Exercise brief :: Find every line of the data below that has "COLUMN" in it. Reply with the number only.

· · · · · · ·

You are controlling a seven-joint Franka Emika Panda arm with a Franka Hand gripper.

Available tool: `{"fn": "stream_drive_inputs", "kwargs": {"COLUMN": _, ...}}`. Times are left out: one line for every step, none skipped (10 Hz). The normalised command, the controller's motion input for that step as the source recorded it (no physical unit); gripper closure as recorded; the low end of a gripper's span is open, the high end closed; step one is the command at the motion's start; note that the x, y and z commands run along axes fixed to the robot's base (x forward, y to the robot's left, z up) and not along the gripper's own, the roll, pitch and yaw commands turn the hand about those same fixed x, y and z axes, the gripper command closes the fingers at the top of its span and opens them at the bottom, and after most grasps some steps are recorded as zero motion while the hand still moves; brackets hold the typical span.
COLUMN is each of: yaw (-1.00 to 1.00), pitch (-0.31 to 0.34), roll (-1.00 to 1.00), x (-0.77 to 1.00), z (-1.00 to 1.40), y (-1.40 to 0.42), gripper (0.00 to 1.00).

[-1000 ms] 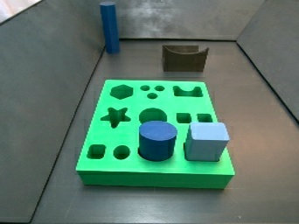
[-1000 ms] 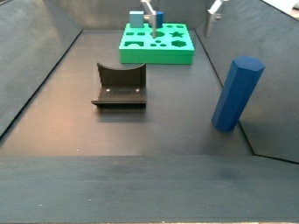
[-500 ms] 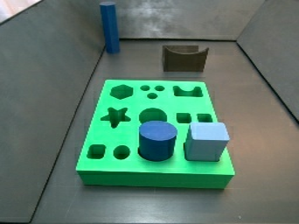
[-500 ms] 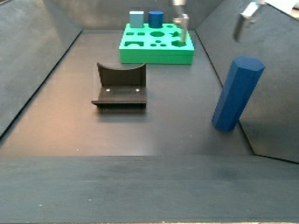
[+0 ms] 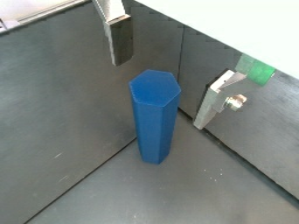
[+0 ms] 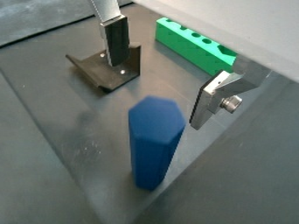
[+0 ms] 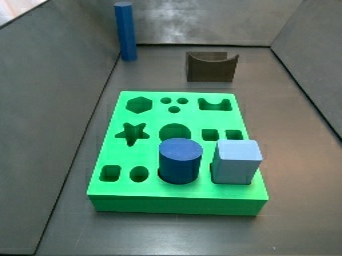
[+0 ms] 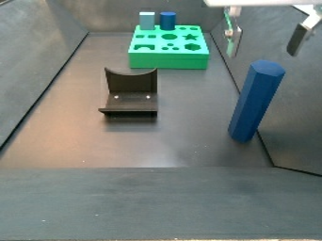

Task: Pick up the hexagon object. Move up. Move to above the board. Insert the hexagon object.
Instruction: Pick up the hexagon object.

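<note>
The hexagon object is a tall medium-blue rod standing upright on the dark floor, close to a grey wall; it shows in both side views (image 7: 124, 30) (image 8: 255, 101) and both wrist views (image 5: 155, 114) (image 6: 152, 144). My gripper (image 8: 265, 45) is open and empty, just above the rod's top, with one finger (image 5: 119, 39) on each side and apart from it. It also shows in a wrist view (image 6: 158, 100). The gripper is out of a side view. The green board (image 7: 174, 200) (image 8: 170, 62) lies flat, away from the rod; its edge shows in a wrist view (image 6: 198, 52).
A short dark-blue cylinder (image 7: 181, 160) and a light-blue cube (image 7: 237, 160) stand in holes of the board. The dark fixture (image 7: 211, 66) (image 8: 128, 92) (image 6: 105, 70) stands on the floor between board and rod. Grey walls enclose the floor.
The gripper has moved from over the board across to the rod and now hangs right above it, still open. Rod, board and fixture have not moved.
</note>
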Motion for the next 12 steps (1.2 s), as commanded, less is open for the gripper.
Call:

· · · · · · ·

Completed exercise :: 2